Be a good example for your children
The classic “monkey see monkey do” saying. If your children are used to being in the car with you and watching the way you drive, odds are they will also drive that way. The best thing to do is while you’re driving to give your new driver a couple of pointers. Especially to establish habits like signalling before every turn, or completely stopping at a stop sign.
Choose an appropriate car
If you plan on helping your new driver out by buying them a car or at least helping, you may want to do some research into what cars are good for newer drivers and what safety features are available.
Here are some safety features you might want to look into for your new driver:
- FCW (forward collision warning)
This will alert drivers about impending collisions whether that be other cars or pedestrians.
- BSW (blind-spot warning)
A light that will come on when there is something in your blind spot.
- LDW (lane departure warning)
This one is not as common but this will monitor your position within a lane and alert you when you drift outside of the lane markers.

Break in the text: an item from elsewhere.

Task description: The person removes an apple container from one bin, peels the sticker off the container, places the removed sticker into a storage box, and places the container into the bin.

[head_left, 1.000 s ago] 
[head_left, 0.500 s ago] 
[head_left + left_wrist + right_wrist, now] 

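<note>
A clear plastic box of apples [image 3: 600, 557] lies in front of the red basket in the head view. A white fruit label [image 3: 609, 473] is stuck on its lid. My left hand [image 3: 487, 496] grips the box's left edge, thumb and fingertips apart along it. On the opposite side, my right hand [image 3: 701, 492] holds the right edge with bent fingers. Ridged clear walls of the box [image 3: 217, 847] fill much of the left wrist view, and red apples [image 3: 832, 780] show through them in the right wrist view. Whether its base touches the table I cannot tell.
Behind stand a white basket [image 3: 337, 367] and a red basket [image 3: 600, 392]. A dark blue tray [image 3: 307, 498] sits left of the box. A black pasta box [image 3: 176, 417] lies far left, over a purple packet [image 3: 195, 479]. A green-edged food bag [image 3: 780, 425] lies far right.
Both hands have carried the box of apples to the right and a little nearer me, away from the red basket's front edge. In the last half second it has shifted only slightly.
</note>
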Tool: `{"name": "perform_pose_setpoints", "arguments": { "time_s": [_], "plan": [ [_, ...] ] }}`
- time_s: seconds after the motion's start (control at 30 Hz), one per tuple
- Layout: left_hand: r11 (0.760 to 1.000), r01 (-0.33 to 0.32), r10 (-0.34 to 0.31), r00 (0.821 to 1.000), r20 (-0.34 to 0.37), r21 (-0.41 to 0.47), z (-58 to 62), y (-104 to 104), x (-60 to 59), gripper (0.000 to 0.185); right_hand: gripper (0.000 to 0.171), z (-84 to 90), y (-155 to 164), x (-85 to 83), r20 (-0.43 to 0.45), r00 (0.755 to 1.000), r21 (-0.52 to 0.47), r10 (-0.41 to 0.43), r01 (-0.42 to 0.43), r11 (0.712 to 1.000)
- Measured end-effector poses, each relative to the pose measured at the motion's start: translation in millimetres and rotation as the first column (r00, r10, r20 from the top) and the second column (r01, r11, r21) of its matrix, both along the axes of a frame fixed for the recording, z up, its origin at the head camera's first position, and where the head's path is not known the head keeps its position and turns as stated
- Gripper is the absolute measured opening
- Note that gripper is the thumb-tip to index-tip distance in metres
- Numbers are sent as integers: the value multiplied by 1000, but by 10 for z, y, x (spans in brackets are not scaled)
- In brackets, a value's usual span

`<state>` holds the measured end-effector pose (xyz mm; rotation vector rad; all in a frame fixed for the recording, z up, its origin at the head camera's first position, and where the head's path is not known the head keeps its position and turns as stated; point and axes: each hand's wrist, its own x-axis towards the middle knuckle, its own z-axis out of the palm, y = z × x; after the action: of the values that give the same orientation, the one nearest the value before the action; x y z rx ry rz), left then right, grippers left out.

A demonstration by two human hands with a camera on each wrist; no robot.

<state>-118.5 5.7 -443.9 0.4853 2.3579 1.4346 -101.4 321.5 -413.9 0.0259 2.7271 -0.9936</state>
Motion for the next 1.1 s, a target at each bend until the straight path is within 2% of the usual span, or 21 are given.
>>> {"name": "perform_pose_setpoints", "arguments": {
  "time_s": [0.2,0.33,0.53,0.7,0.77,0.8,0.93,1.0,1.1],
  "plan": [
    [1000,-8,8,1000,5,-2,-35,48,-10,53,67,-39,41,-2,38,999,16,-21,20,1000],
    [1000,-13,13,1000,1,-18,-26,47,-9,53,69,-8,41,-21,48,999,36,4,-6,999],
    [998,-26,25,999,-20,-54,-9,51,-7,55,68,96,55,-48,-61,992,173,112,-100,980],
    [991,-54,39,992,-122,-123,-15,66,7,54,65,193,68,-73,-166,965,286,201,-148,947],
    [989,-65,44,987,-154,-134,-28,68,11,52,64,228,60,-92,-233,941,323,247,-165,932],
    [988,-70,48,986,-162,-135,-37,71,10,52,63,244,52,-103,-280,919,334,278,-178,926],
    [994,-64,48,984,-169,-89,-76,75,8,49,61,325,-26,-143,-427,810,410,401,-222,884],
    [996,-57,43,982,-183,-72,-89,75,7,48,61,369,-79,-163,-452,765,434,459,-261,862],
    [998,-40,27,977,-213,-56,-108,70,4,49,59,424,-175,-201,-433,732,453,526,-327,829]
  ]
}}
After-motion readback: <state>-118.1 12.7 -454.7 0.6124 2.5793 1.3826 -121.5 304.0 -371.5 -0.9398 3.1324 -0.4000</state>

Practice, Practice, Practice
This is very important for new drivers. Parents are a good wealth of knowledge as they have been driving for longer and they are the best people to practice with. Whether that be driving downtown or driving on the highway. New drivers should be able to practice with their parents. They are already comfortable with them and driving with your parents can help you stay calm in potentially stressful road situations.
Talk about impaired driving
The youngest you can get your license in Ontario is 17. This might be a little bit off of the legal drinking age but having the talk with your children about the dangers of impaired driving can be helpful nonetheless. Not only will being impaired increase the odds of getting into an accident there are also legal and economic consequences of driving under the influence.
Limit nighttime driving
This tip is mainly for extremely new drivers. Nighttime is the most dangerous time to drive especially for new drivers. There is reduced visibility at night which makes it significantly more challenging. This can be combated by practicing nighttime driving with someone else in the car.

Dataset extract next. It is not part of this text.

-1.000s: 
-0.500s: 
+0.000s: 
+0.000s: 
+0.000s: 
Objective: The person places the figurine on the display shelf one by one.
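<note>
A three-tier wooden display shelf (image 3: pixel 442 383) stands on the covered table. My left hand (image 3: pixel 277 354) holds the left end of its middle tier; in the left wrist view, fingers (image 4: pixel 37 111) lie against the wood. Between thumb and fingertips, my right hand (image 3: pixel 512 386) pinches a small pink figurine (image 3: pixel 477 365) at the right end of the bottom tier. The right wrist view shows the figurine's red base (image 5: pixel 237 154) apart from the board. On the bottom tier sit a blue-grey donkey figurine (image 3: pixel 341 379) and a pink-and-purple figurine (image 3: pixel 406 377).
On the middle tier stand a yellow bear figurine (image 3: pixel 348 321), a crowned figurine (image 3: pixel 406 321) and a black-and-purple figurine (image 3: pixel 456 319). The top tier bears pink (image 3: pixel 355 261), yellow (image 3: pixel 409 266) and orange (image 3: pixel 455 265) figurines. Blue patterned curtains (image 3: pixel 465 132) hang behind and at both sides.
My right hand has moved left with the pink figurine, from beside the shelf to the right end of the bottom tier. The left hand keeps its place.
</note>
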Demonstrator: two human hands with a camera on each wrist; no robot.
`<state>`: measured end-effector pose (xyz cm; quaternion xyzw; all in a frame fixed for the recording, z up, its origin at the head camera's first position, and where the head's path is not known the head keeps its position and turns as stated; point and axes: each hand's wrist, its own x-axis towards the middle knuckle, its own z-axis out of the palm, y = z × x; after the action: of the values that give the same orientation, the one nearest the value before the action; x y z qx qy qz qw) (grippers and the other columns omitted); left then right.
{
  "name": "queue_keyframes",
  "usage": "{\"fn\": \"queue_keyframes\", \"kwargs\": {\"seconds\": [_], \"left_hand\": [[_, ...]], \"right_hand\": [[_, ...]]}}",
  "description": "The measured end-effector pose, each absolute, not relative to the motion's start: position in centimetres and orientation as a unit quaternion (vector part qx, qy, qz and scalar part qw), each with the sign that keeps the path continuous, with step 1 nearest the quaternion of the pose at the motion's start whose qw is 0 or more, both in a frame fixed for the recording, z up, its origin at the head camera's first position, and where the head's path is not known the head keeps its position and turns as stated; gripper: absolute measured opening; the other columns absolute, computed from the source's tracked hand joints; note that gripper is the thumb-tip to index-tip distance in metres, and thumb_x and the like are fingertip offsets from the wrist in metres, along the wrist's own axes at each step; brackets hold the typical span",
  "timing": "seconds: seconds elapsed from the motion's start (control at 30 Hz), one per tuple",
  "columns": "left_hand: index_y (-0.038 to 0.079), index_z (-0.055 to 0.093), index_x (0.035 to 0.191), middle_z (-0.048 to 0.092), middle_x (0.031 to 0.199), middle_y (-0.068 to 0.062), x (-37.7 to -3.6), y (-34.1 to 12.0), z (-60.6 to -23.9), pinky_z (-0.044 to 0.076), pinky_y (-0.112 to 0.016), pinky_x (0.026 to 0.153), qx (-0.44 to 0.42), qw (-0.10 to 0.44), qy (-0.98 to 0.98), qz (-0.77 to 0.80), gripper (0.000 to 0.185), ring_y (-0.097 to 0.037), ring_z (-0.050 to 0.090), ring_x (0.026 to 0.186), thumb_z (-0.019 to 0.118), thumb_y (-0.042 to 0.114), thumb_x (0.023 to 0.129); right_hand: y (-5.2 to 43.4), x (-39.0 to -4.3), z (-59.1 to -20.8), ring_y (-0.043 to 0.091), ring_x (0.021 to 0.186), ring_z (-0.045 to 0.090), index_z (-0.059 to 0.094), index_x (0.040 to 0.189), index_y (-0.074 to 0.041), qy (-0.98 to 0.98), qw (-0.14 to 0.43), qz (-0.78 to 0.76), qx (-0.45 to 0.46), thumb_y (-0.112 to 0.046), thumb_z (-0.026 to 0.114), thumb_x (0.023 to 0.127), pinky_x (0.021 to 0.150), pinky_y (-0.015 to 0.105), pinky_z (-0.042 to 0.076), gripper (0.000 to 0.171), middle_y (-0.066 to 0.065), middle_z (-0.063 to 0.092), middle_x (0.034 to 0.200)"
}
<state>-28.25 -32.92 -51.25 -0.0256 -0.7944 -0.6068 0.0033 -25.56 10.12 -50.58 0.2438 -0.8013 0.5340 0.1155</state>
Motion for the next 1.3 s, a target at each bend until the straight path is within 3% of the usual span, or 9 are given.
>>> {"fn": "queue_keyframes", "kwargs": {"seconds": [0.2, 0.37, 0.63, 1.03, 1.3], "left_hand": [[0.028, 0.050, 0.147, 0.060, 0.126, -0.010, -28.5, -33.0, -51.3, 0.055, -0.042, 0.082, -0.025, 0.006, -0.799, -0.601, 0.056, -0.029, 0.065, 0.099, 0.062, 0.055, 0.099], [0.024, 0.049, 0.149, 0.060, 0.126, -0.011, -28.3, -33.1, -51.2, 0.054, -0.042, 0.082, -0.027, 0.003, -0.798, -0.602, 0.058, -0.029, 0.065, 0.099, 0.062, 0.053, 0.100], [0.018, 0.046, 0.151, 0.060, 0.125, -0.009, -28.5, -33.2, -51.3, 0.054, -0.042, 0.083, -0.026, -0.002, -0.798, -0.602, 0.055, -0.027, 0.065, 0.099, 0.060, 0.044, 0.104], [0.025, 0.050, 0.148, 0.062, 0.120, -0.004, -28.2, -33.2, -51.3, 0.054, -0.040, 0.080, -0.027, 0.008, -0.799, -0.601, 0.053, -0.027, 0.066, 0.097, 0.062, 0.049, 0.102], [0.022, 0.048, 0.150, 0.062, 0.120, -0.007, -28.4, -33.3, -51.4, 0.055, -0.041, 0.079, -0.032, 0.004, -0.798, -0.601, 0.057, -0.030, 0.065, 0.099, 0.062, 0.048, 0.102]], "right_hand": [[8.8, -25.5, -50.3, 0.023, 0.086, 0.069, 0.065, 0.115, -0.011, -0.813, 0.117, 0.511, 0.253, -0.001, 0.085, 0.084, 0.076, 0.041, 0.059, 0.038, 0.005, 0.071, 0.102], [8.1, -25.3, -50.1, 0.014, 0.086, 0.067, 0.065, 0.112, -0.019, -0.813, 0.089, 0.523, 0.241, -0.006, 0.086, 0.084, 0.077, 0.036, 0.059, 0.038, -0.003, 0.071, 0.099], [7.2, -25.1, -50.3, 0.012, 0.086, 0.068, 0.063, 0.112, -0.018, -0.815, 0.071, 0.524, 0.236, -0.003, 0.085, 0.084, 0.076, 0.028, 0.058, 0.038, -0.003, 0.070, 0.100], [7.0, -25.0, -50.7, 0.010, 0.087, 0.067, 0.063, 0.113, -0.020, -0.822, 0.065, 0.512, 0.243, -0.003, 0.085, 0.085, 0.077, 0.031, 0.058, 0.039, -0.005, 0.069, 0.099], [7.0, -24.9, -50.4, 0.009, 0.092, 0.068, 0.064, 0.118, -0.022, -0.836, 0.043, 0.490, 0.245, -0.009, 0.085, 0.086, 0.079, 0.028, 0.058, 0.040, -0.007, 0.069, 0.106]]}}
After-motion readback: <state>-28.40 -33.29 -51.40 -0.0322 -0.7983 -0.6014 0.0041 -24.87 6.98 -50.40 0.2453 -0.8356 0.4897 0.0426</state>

Prepare them for different weather conditions
Especially in Ontario where we are used to the harsh winters with lots of snow and ice, parents should be preparing their children to potentially drive in these conditions. Whether that be helping them pick proper tires for the season or going out for extra practice together during either a particularly snowy day or even while it’s raining. Also explaining to your new driver what to do in the event of skidding or hydroplaning.

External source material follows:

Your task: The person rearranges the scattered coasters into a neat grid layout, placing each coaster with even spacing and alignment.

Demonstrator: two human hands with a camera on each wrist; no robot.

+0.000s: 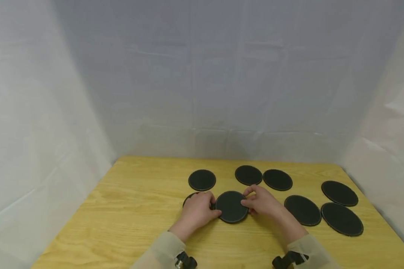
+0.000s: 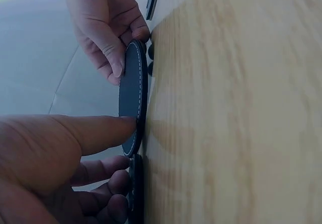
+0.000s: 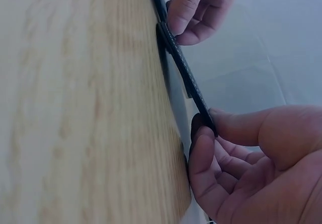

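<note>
The black round coaster [image 1: 231, 206] sits between both hands, one edge tilted off the tabletop [image 1: 128, 209]. Left hand [image 1: 198, 211] and right hand [image 1: 263, 202] pinch its opposite rims, fingers curled. Another coaster [image 1: 189, 197] lies under the left fingers; seven lie scattered beyond, unstacked.

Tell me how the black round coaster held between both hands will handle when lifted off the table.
The coaster looks thin and flat, so probably light. Lifted at the right hand, it stays straight: likely fairly stiff. Its stitched, textured face suggests decent grip under the left hand.
</note>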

Keep an eye on maintenance
New drivers may not know how to maintain a vehicle effectively which is where it falls to the parents to teach them. Teaching your child how to fill up their gas by themselves, load up on windshield wiper fluid, test tire pressure (and fill up their tires when needed) and even the steps to changing a flat tire. All of these tools would help a new driver in the long run.
Steps to owning their car
Between leasing and financing, teaching a new driver about the steps it takes to purchase a car for themselves can have lots of future benefits. This includes teaching them how to negotiate with salespeople. There is a lot to learn about this process that research could help with, and some help from their parents.
Parents are a big part of any child’s life and when they get their G2 they enter a new phase of their life. This phase is an important time for them to learn a lot of new things like how to check tire pressure or what instances to use high-beams. Parents should be able to help out their new drivers wherever possible to make sure they stay safe on the road and that there is no need to worry.